Limits of Licenses
John Cowan
jcowan at reutershealth.com
Tue Mar 28 17:18:36 UTC 2000
"Rod Dixon, J.D., LL.M." wrote:
> When you purchase or otherwise lawfully acquire a software program,
> copyright is not "transferred" to you.
Agreed.
> The copyright holder (which is NOT the User) may permit certain
> uses of his or her work, but the user never becomes a copyright
> holder merely because of use or purchase.
Agreed.
On reading through the relevant parts of Title 17 (available at
http://www.loc.gov/copyright/circs/circ92.pdf), I find that the
term "non-exclusive transfer of copyright" has been amended out of the
1976 Act (and a good thing too, as it was damnably confusing) in favor
of "non-exclusive [copyright] license". I will use this term henceforth.
> Even under the GPL, subsequent users of the source code are NOT
> copyright holders.
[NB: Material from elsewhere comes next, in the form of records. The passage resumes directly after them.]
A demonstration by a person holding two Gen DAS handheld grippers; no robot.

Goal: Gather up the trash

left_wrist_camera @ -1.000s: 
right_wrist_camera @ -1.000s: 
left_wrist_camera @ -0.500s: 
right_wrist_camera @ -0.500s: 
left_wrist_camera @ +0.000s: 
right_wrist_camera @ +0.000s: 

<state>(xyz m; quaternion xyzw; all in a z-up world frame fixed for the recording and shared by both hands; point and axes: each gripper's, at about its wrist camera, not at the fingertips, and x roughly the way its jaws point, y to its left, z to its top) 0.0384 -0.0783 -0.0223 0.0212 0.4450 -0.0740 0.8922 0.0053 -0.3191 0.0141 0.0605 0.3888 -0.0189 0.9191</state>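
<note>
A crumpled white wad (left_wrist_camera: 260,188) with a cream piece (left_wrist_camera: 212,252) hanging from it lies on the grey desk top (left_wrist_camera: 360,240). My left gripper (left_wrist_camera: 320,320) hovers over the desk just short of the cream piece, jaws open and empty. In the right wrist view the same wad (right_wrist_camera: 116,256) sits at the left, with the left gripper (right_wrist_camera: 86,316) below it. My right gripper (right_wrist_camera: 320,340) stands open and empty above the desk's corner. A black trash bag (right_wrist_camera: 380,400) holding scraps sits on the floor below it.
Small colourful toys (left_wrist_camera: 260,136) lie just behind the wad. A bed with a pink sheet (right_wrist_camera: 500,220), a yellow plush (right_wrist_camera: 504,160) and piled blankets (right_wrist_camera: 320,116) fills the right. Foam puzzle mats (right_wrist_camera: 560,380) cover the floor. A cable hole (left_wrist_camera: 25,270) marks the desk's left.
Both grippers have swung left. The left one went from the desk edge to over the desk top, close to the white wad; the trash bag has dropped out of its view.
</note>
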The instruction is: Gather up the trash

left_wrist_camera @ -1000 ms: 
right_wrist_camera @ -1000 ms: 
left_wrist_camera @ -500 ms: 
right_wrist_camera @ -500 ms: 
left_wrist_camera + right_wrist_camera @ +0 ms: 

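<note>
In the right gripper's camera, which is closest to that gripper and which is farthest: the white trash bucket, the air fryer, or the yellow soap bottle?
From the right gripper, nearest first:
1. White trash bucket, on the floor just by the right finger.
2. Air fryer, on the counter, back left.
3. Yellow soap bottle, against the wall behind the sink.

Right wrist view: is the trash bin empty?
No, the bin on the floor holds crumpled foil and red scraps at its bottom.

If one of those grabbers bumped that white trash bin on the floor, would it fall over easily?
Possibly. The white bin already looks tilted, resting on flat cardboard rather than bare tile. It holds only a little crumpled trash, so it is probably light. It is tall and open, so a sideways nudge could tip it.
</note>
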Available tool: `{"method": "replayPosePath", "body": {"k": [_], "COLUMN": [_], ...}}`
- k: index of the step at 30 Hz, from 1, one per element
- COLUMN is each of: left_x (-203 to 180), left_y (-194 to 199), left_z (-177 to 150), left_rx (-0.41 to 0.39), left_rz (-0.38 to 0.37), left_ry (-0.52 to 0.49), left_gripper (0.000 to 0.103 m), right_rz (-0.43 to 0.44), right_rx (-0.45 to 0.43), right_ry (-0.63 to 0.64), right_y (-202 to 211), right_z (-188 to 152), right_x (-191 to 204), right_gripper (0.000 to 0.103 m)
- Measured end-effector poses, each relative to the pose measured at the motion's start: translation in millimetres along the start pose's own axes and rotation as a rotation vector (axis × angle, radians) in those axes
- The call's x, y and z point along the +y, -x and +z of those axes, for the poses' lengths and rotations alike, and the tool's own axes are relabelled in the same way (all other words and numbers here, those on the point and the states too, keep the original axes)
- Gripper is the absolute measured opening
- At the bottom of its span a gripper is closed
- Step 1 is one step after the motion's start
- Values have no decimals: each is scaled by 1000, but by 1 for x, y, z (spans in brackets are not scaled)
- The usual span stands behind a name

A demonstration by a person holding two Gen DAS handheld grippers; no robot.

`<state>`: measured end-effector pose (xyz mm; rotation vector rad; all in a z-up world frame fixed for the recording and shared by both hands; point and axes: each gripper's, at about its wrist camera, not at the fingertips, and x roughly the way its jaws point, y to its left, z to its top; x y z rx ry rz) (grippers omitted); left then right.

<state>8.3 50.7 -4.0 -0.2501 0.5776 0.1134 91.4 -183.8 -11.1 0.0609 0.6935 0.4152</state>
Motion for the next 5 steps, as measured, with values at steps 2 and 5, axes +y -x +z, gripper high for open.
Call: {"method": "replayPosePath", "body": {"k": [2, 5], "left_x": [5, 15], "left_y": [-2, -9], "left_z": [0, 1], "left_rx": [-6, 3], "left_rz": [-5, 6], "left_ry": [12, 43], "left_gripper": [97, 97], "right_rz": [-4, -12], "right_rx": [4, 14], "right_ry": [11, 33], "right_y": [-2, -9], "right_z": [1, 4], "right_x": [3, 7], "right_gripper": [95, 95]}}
Copyright remains with the owner of the copyright.
> This is an awfully important point to understand before the rest of
> what we are talking about begins to make sense.
I do understand it.
BTW, I note that nothing in the Act seems to prevent you from selling
your lawfully acquired computer program, unless you are bound by contract
not to (as you generally are with proprietary software). Renting or
leasing or lending a program (or a sound recording) for commercial advantage are
specially forbidden by sec. 109(b)(1)(A), but not outright sale.
The outright sale of a particular copy of a copyrighted work by the owner
of the copy is permitted in general by 109(a).
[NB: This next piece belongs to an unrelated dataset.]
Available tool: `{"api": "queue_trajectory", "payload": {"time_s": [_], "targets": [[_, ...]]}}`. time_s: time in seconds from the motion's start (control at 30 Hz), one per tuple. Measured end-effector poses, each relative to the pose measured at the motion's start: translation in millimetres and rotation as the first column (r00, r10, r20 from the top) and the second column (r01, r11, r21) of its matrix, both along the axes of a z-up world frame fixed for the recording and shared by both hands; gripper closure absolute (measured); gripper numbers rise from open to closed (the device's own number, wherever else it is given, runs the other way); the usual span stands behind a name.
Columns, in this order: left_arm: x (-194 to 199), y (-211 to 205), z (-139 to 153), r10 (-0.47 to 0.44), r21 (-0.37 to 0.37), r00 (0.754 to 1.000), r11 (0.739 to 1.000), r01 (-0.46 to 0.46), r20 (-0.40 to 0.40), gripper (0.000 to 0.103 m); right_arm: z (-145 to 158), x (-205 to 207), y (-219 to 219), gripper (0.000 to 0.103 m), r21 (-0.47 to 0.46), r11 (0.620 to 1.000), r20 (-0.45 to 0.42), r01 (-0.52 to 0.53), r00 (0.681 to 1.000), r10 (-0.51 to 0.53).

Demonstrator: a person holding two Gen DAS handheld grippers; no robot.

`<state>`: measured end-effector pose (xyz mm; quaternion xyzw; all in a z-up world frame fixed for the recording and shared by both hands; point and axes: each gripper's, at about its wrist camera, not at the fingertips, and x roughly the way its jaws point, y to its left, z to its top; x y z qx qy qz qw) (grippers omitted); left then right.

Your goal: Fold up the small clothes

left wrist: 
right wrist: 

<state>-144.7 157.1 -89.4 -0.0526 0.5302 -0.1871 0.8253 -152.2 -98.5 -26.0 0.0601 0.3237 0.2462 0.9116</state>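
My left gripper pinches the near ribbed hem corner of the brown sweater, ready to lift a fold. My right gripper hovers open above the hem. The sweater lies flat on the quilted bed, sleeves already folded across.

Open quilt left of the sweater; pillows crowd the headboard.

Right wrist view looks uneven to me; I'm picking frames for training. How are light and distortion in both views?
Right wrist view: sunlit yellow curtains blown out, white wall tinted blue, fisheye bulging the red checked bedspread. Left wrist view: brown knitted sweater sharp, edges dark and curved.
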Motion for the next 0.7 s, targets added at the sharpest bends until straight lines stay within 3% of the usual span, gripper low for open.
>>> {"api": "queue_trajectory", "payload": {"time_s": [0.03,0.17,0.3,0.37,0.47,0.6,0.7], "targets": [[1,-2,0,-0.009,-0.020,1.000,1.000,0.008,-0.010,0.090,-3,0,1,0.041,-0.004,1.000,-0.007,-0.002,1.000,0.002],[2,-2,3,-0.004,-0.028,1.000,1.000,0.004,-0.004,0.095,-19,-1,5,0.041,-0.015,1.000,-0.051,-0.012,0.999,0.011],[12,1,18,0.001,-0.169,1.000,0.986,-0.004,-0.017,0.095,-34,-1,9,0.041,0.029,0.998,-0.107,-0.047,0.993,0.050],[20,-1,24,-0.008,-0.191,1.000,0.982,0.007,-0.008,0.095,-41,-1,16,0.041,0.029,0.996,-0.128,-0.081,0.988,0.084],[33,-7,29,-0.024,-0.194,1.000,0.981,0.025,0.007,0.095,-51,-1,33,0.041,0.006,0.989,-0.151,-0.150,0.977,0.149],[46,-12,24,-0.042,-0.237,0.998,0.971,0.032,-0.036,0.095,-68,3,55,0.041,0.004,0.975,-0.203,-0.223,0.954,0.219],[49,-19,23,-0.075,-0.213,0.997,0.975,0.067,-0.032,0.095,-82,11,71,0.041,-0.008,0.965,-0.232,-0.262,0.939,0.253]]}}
The copy of Title 17, Chapters 1-8 and 10-11 (aka the Copyright Act)
from which I am working explicitly excludes the effects of the
Digital Millennium and Sonny Bono Copywrong Acts, so I don't know how
they may affect this point, if at all. A cursory look suggests there
is no change.
> Photocopy would be substituted for Xerox (Trademark),
Picky, picky, picky. :-)
> Nonetheless, I would almost never advise a client to undertake a self-help
> remedy. I think they are in poor taste and there is the risk that more harm
> is done than can be foreseen.
Agreed.
To summarize: I think the GNU GPL and the other free/open-source software
licenses are non-exclusive copyright licenses with conditions: they allow
you (anyone) to take certain actions that would otherwise be forbidden by
the Copyright Act, provided certain conditions are met (exactly what the
conditions are is the meat of each license).
Actions other than those derogating the exclusive copyright-holder
rights mentioned in the Act (roughly: copying, distributing, public performance,
making derivative works) are not subject to the control of the license.
General remarks like "You may not use the work except as provided by this
license" are not operative.
Finally, the consequences of violation
are basically limited to a copyright-infringement suit. (Plus bad
publicity, angry letters, and other non-legal consequences, of course.)
You agree with the first paragraph above, but think that open-source/free licenses
are also EULA-style shrink-wrap contracts, opening up the way to other kinds of restrictions and other kinds of non-copyright damages.
Is that a fair summary?
--
Schlingt dreifach einen Kreis um dies! || John Cowan <jcowan at reutershealth.com>
Schliesst euer Aug vor heiliger Schau, || http://www.reutershealth.com
Denn er genoss vom Honig-Tau, || http://www.ccil.org/~cowan
Und trank die Milch vom Paradies. -- Coleridge (tr. Politzer)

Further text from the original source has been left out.